Even though you can teach a dog almost anything (if you have the know-how), despite our best efforts and countless trips to training classes, some dogs still struggle with simple commands such as ‘sit’ or ‘stay’.
The American Kennel Club (AKC) has revealed five of the most common training mistakes to avoid, which in turn could lead to bad habits. These missteps can impact whether you are successful or not at training them.
1. Not practising between classes
A once-a-week training class or session is not enough time to have your dog become well trained. Practising what you both learned in class when you are at home and out and about on walks, is particularly important.
The AKC says, "make sure you practice every day, but for brief stretches. Dogs have the mentality of a human toddler, and just like toddlers, their attention spans can be short. For most pups, you’ll have better success with 5-to-10-minute sessions." And don’t forget to have the correct treats and supplies at home to allow you to do the necessary work.
2. Cue nagging
‘Cue nagging’ is when owners repeat an instruction or command, such as ‘down’, ‘sit’ or ‘roll over’, over and over, even though their dog isn’t listening. This is a negative action.
You may have said the word ‘come’ and then when your dog doesn’t obey, you keep saying it.
"Pretty soon, your dog doesn't pay attention until you’ve said the word five or six times.
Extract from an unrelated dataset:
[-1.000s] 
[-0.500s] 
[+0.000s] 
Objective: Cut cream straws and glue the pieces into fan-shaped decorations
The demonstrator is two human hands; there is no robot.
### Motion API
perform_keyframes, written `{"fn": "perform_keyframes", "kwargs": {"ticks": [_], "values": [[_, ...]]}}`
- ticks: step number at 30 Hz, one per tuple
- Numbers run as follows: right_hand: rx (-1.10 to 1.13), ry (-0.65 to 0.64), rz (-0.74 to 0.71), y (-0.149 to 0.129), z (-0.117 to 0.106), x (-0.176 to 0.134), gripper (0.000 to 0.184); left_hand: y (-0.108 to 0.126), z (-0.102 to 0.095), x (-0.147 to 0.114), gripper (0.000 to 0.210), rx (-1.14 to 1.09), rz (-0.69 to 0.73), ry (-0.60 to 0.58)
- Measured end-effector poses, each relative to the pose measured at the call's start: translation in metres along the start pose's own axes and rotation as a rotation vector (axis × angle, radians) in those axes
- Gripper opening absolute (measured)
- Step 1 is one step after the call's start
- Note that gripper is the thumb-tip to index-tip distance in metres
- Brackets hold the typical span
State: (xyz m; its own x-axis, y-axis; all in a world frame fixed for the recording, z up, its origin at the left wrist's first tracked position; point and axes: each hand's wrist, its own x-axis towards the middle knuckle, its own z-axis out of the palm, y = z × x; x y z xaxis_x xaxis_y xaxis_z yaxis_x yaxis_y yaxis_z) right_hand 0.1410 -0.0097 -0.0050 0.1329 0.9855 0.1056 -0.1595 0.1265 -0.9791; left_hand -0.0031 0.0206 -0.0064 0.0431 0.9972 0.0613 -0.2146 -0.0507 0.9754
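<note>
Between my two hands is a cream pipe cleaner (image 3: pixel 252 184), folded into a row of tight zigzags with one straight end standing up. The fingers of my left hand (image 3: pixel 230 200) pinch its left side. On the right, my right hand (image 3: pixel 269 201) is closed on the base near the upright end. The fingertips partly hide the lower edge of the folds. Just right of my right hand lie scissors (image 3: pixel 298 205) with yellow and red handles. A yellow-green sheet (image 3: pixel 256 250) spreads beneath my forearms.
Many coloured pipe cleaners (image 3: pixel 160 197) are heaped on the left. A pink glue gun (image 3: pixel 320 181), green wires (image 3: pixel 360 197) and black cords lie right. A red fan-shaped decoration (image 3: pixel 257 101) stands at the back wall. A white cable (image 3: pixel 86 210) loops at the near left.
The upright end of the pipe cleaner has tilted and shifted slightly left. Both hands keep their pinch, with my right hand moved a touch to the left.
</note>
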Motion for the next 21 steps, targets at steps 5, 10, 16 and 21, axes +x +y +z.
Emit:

By repeating the cue, you've taught your pet that he doesn’t have to respond right away — and your cue is now 'come, come, come.' It’s imperative to say the cue just once," according to the AKC.
3. Meaningless repetition
This leads on to our next training mistake. If your dog isn’t picking up an instruction, you should try a different technique instead of trying the same thing over and over again and expecting a different result.
The AKC recommends, "if you keep trying the same method of training, but your dog isn’t picking up on the cue — STOP! Evaluate your pet’s responses, and come up with a new plan."
4. Using negative cues
Using positive situations, rather than summoning your four-legged friend for something they dislike, such as a bath, is another top tip when teaching them cues.
So, take the bath as an example. If you call your dog and it comes and you then go on to bathe them, when you call them to 'come' the following day they may hesitate. Or maybe your pup doesn’t come to your call at all. When you first start training, using a cue in relation to something that they don’t like should be avoided as best as you can.
5. Training when you or your dog is frustrated
Even though you are instilling productive patterns for your dog, training should still be a fun bonding experience between pet and owner.
Attempting to train when either they or you are in a mood or feeling frustrated will be somewhat counterproductive and even leave them thinking that training is a negative activity.